Witchers were known in one of two lights all throughout the Continent. Either they were seen as magical abominations profiteering from the monster driven misfortune of common folk, or they were seen as glorious heroes whose deeds were bandied about by bards in the form of songs, epics and poetry.
Most people leaned towards the latter. At least until they met a Witcher themselves and their opinion (usually) shifted, assuming the worst of the Continent's monster slayers. That they took their ill-gotten gains back to some secret, fabulously wealthy abode where the eyes of common men wouldn't sully their treasures.
Those people, the ones that assumed the Witchers of their world were greedy abominations benefiting from the horrors of necrophages, drowners, griffins and the like?
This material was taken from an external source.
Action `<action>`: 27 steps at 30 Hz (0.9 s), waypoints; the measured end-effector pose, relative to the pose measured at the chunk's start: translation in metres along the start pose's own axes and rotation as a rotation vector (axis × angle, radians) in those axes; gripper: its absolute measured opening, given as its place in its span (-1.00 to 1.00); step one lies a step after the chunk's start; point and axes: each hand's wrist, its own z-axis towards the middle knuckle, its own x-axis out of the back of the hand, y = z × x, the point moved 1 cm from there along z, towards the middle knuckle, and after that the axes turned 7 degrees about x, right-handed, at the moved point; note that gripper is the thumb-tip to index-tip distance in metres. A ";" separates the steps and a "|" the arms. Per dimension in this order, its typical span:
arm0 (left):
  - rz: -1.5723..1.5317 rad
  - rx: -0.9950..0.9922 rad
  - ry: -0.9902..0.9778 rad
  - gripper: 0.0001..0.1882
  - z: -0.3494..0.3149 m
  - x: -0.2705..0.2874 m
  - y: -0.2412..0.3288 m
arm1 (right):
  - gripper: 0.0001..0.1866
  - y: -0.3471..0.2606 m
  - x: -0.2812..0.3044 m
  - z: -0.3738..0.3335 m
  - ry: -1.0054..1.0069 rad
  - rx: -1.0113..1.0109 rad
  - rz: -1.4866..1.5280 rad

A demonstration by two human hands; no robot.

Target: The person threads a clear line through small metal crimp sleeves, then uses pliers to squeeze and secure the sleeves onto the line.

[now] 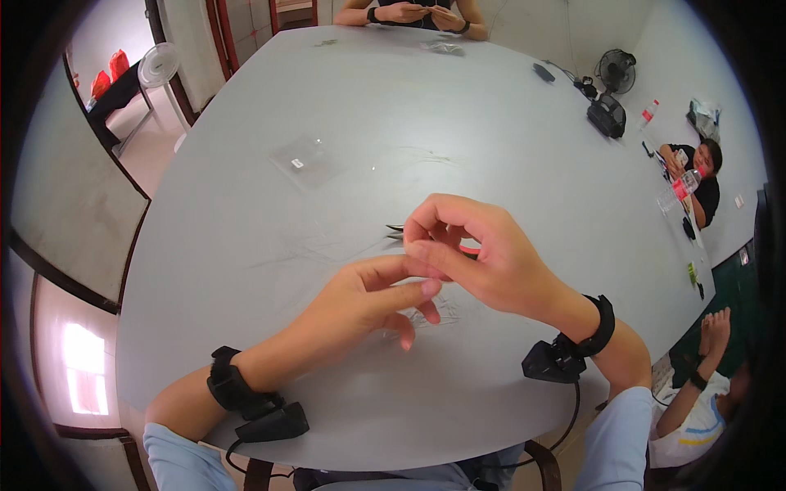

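Observation:
Above the near middle of the table, my left hand (pixel 368 296) and my right hand (pixel 483 250) meet at the fingertips. My right hand is closed, its thumb and index finger pinched together. Thumb and index finger of my left hand come close together too, while its other fingers hang loosely curled. Whatever lies between the fingertips is too small to make out. Partly hidden behind my right hand are pliers (pixel 395 232) with dark jaws and a bit of red handle showing. Beneath the hands lie thin, shiny pieces (pixel 446 313), perhaps wire or a clear bag.
A clear plastic bag (pixel 307 164) lies left of centre, with fine strands (pixel 426 154) beyond. Far across, a person's hands (pixel 422 15) work near another bag (pixel 444 48). Along the right edge are a black case (pixel 607 116), a fan (pixel 616 72) and bottles (pixel 681 188).

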 end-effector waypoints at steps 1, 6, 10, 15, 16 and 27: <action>-0.147 0.001 -0.016 -0.76 0.002 0.004 -0.004 | -0.94 0.000 -0.004 0.005 0.039 -0.016 0.101; -0.166 -0.108 0.043 -0.80 0.005 0.012 -0.007 | -0.86 0.007 0.012 0.007 0.162 -0.131 0.591; -0.146 -0.132 0.151 -0.80 0.007 0.014 -0.008 | -0.87 0.033 0.038 -0.011 0.230 -0.135 0.747; -0.181 -0.162 0.192 -0.79 0.008 0.014 -0.007 | -0.88 0.061 0.060 -0.028 0.528 -0.176 0.658; -0.192 -0.176 0.196 -0.79 0.008 0.015 -0.007 | -0.85 0.064 0.063 -0.031 0.489 -0.159 0.700; -0.088 -0.323 0.235 -0.80 0.004 0.011 -0.001 | -0.83 0.063 0.051 -0.044 0.327 -0.491 0.739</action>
They would be shocked and bewildered to see the famous White Wolf of Rivia and his ward, the Lion Cub of Cintra, in their present circumstances.
Plain truth of the matter was, Witchers were paid handsomely to deal with other people's shit. And they still had to deal with almost all of the same normal and utterly mundane shit the common folk assumed the rich and fabulously wealthy were immune to, through the sheer power of money and affluence.
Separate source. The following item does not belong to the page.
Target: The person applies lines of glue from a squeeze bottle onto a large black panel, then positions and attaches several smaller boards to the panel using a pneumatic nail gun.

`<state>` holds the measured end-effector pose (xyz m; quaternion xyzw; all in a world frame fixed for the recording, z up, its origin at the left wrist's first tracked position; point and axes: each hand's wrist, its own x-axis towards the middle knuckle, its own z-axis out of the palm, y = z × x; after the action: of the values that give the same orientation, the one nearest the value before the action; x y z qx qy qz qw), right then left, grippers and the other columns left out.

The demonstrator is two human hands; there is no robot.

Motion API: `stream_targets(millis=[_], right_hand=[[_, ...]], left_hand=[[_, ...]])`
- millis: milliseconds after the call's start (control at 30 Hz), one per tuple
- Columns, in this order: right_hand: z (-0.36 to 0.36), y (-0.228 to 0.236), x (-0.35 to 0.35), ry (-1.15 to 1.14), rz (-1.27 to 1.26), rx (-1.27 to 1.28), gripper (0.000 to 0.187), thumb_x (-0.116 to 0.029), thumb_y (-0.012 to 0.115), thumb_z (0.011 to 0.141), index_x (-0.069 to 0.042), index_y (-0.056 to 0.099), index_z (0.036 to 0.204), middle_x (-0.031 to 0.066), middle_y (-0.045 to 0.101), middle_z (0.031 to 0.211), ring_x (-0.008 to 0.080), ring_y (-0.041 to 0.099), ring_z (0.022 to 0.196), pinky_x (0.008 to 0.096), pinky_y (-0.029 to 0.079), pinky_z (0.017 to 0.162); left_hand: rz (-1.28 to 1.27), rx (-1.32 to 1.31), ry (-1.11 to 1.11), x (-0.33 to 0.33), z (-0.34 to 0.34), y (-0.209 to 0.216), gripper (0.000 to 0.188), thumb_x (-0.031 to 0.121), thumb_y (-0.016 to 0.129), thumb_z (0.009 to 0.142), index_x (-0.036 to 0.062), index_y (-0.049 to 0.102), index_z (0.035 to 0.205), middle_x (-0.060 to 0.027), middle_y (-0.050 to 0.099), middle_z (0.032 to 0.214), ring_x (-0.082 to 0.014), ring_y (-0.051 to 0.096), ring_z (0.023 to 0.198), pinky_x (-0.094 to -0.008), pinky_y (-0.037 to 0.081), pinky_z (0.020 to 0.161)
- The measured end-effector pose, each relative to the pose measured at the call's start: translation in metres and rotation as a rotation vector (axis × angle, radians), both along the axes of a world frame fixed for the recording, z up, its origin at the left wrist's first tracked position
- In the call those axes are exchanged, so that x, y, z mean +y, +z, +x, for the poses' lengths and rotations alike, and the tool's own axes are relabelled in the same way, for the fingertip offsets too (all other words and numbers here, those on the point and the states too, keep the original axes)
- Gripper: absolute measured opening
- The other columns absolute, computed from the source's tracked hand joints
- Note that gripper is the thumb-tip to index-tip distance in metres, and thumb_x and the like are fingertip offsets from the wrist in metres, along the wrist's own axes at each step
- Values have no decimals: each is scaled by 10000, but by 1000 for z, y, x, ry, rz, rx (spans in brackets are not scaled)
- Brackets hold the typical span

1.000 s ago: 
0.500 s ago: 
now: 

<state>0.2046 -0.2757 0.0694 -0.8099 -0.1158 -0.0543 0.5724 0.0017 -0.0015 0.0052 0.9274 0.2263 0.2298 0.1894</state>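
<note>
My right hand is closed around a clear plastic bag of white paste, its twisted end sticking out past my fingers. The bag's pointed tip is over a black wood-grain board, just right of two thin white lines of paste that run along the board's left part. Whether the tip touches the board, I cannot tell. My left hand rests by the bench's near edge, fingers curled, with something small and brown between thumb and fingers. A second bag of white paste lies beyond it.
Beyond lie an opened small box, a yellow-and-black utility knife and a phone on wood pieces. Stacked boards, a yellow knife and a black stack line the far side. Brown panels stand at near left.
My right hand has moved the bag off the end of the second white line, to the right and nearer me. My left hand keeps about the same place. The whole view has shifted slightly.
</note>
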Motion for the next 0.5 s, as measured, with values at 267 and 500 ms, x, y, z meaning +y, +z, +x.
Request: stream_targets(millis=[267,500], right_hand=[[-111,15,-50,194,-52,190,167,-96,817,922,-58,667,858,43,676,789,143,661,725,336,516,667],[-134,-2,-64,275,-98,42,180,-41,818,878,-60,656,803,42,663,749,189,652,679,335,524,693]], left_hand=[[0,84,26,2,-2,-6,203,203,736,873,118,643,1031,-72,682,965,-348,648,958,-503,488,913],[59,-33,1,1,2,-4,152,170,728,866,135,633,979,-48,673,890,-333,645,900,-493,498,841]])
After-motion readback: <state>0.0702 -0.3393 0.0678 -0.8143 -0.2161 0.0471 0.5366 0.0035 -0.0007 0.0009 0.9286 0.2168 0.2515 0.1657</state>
Not that they were wrong about that. Money can insulate a body or mind from many problems in just as many different ways, corrupt or otherwise. Although Witchers were indeed paid handsomely, the populace knowing just how well-compensated they were led to them being charged like the ultra rich for even their basic amenities, meaning that although Witchers were wealthy, they would blow that wealth in mere days, even living humbly.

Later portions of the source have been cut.